* [TASK REQUIREMENTS]:
Beginning with the line that holds "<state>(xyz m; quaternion", set down each line of the data below through the very last, exactly as given, and nothing beyond that.

* [MATERIAL PROVIDED]:
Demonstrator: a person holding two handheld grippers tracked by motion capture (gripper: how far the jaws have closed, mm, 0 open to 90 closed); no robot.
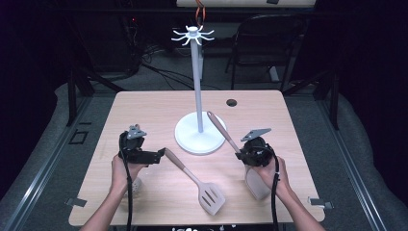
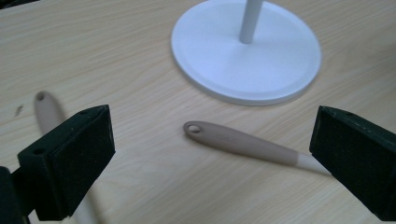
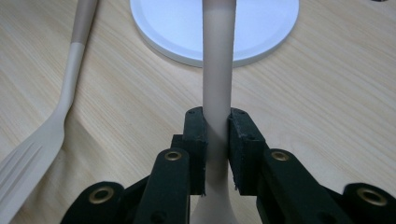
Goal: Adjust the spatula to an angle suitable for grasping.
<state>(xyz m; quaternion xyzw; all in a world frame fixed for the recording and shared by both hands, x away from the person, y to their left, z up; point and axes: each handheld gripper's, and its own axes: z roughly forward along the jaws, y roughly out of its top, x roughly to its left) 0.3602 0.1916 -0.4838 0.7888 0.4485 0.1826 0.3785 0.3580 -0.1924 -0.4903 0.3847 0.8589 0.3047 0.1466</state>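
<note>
A spatula handle (image 3: 217, 70) is being gripped by the right gripper (image 3: 217, 140) near the unlabelled white stand base (image 3: 261, 28), while the left gripper (image 2: 210, 144) is being held open.

Surface: light wooden table (image 1: 144, 108), round cable hole (image 1: 232, 102) near far edge | On it: white round stand base (image 1: 192, 139) at centre; slotted spatula (image 1: 199, 185) lying flat, near front edge

We see a white hook stand (image 1: 199, 86) w/ round base, upright just past mid-surface (image 1: 144, 108). Small dark hole (image 1: 232, 102) near the far right edge. Behind the far edge: dark folding chair (image 1: 262, 33), cables (image 1: 163, 72) on the floor.
</note>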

* [EXPECTED OUTPUT]:
<state>(xyz m; quaternion xyzw; all in a world frame fixed for the recording and shared by both hands, x away from the person, y to their left, z up; point and axes: each handheld gripper's, and its own axes: z roughly forward along the jaws, y roughly out of its top, x roughly to its left) 0.3602 0.1916 -0.4838 0.7888 0.4485 0.1826 0.3785 0.3580 -0.1924 -0.4903 0.3847 0.8589 0.3047 0.1466</state>
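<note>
A spatula handle (image 3: 217, 70) is being gripped by the right gripper (image 3: 217, 140) near the unlabelled white stand base (image 3: 261, 28), while the left gripper (image 2: 210, 144) is being held open.

Surface: light wooden table (image 1: 144, 108), round cable hole (image 1: 232, 102) near far edge | On it: white round stand base (image 1: 192, 139) at centre; slotted spatula (image 1: 199, 185) lying flat, near front edge

We see a white hook stand (image 1: 199, 86) w/ round base, upright just past mid-surface (image 1: 144, 108). Small dark hole (image 1: 232, 102) near the far right edge. Behind the far edge: dark folding chair (image 1: 262, 33), cables (image 1: 163, 72) on the floor.
</note>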

The exercise has been completed in full.